«Nemmeno un capello del vostro capo andrà perduto. Con la vostra perseveranza salverete la vostra vita»
Lc 21,18 19
DOMENICA 13 NOVEMBRE 2022 – XXXIII TEMPO ORDINARIO – ANNO C
Mal 3,19-20; 2 Ts 3,7-12; Lc 21,5-19
Questa domenica la Parola di Dio focalizza la nostra attenzione su due grandi temi: quello del giorno del Signore e, di conseguenza, quello dell’attesa di tale giorno.
Il tema del giorno del Signore è introdotto dai profeti dell’Antico Testamento. Prima dell’esilio babilonese i profeti tendono a vederlo soprattutto come un giorno di castigo nei confronti di Israele, solo un “resto” diventa depositario delle promesse di salvezza. Durante l’esilio viene prospettato come un giorno di collera e di tenebra per le nazioni violente, mentre per Israele diventa il giorno della speranza di rinascita.
Dopo l’esilio viene annunciato come giorno della vittoria dei giusti sui peccatori, simbolo della definitiva vittoria di Dio sul male, è in questa prospettiva che si colloca la prima lettura: “Allora tutti i superbi e tutti coloro che commettono ingiustizia saranno come paglia; quel giorno, venendo, li brucerà fino a non lasciar loro né radice né germoglio” mentre per coloro che si sono mantenuti fedeli a Dio “sorgerà con raggi benefici il sole di giustizia” (Mal 3,19 20).
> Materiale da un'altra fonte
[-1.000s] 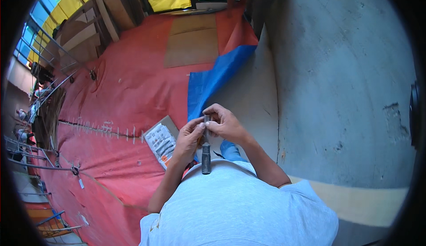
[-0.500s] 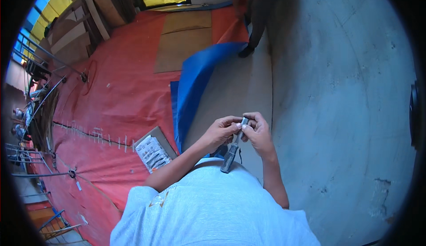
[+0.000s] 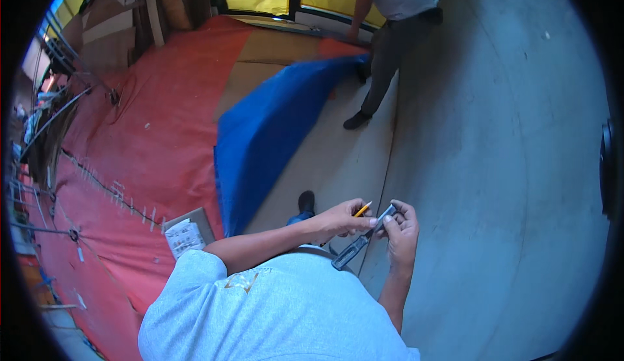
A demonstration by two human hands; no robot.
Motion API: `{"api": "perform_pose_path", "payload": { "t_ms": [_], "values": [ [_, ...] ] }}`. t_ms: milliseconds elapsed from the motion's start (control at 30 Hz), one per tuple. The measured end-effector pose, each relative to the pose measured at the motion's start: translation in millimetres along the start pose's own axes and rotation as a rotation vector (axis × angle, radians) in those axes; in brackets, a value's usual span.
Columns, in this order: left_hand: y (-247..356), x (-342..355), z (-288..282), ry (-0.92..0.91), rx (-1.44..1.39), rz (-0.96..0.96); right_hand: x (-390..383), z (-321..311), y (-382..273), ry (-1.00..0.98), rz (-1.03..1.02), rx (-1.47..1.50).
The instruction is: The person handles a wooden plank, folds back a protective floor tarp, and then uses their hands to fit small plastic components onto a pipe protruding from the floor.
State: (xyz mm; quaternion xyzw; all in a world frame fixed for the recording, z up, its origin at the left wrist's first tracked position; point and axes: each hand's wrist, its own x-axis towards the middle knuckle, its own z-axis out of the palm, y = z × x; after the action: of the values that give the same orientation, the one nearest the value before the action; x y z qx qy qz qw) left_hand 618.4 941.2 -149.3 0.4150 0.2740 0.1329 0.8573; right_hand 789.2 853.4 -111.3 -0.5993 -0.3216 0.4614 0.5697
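Observation:
In front of my shirt, my left hand (image 3: 344, 220) is closed with a yellow pencil (image 3: 363, 209) between its fingers, the dark tip pointing up and right. My right hand (image 3: 403, 232) grips the flat grey metal end of a dark-handled tool (image 3: 351, 252), which slants down to the left toward my waist. My left fingers are close beside the tool's middle; whether they touch it I cannot tell. The tool's exact kind is unclear.
A co-worker (image 3: 396, 16) bends by the red floor sheet (image 3: 162, 94), whose blue side (image 3: 266, 120) is folded over. A grey panel (image 3: 468, 185) spans the right. A board with papers (image 3: 185, 236) lies left; wooden panels (image 3: 110, 32) lean far left.
My hands have shifted right, and the tool tilts more to the right. The pencil now shows in my left hand. The co-worker's foot has come nearer, and more of the blue side shows.

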Motion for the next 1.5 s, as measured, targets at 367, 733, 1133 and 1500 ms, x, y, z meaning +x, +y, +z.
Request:
{"api": "perform_pose_path", "payload": {
  "t_ms": [367, 733, 1133, 1500],
  "values": [
    [98.8, 120.9, -63.5, 0.1, -0.073, 0.177, 212.1, 15.0, -37.7, -0.111, 0.044, -0.007],
    [181.1, 190.0, -101.9, 0.548, -0.028, 0.397, 387.7, 61.6, -68.8, -0.502, 0.123, -0.037],
    [221.7, 289.3, -85.9, 1.126, -0.15, 0.645, 532.2, 73.8, -92.4, -1.016, 0.19, -0.058],
    [189.1, 270.0, -48.8, 1.271, -0.22, 0.93, 496.1, 93.1, -100.3, -1.323, 0.177, 0.023]
  ]
}}
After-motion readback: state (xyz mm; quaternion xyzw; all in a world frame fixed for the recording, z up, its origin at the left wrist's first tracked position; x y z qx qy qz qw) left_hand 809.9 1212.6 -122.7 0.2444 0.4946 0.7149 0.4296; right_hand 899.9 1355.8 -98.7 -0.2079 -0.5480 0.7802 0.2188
Ritroviamo lo stesso tema nei passi apocalittici del Nuovo Testamento e Gesù stesso ne parla, avvertendoci e mettendoci in guardia da interpretazioni banali: «Badate di non lasciarvi ingannare. Molti, infatti, verranno nel mio nome dicendo: “Sono io”, e: “Il tempo è vicino”. Non andate dietro a loro!» (Lc 21,8). Anche di fronte a tutta una serie di eventi quali guerre, terremoti, pandemie, crisi economiche e persecuzioni Gesù ci dice: «non vi terrorizzate, perché prima devono avvenire queste cose, ma non è subito la fine» (Lc 21,9) e in questo contesto ci suggerisce parole di speranza: «nemmeno un capello del vostro capo andrà perduto» (Lc 21,18).
Non dimentichiamo che tra l’ascensione di Gesù al Cielo e il giorno finale del suo ritorno sta il tempo dell’attesa perseverante e operosa, che è anche il tempo della testimonianza e della speranza. Il vangelo e la seconda lettura ci dicono come va vissuto questo tempo. Le difficoltà concrete della storia sono per noi un’occasione per testimoniare la nostra appartenenza a Gesù Cristo: «Metteranno le mani su di voi (…) e vi perseguiteranno a causa del mio nome. Avrete allora occasione di dare testimonianza» (Lc 21,12-13).
Nel momento della persecuzione l’unione col Cristo diventa poi così profonda che facciamo esperienza di sentire agire in noi la sua stessa sapienza e la sua parola. Un altro aspetto che caratterizza il tempo dell’attesa è quello dell’operosità perseverante. Essa stessa diventa testimonianza. Scrive Paolo ai cristiani di Tessalonica: «Noi non siamo rimasti oziosi in mezzo a voi, né abbiamo mangiato gratuitamente il pane di alcuno, ma abbiamo lavorato duramente, notte e giorno, per non essere di peso ad alcuno di voi. Non che non ne avessimo diritto, ma per darci a voi come modello da imitare» (2 Ts 3,7-9).
Noi stiamo aspettando il ritorno di Gesù, non è un tempo nel quale rimanere oziosi e nemmeno un tempo nel quale esercitarsi in strampalate previsioni sulla fine del mondo. Anche in mezzo a guerre, crisi economiche e pandemie, questo è un tempo nel quale attendere l’incontro con il Signore Gesù con speranza fiduciosa e testimonianza operosa.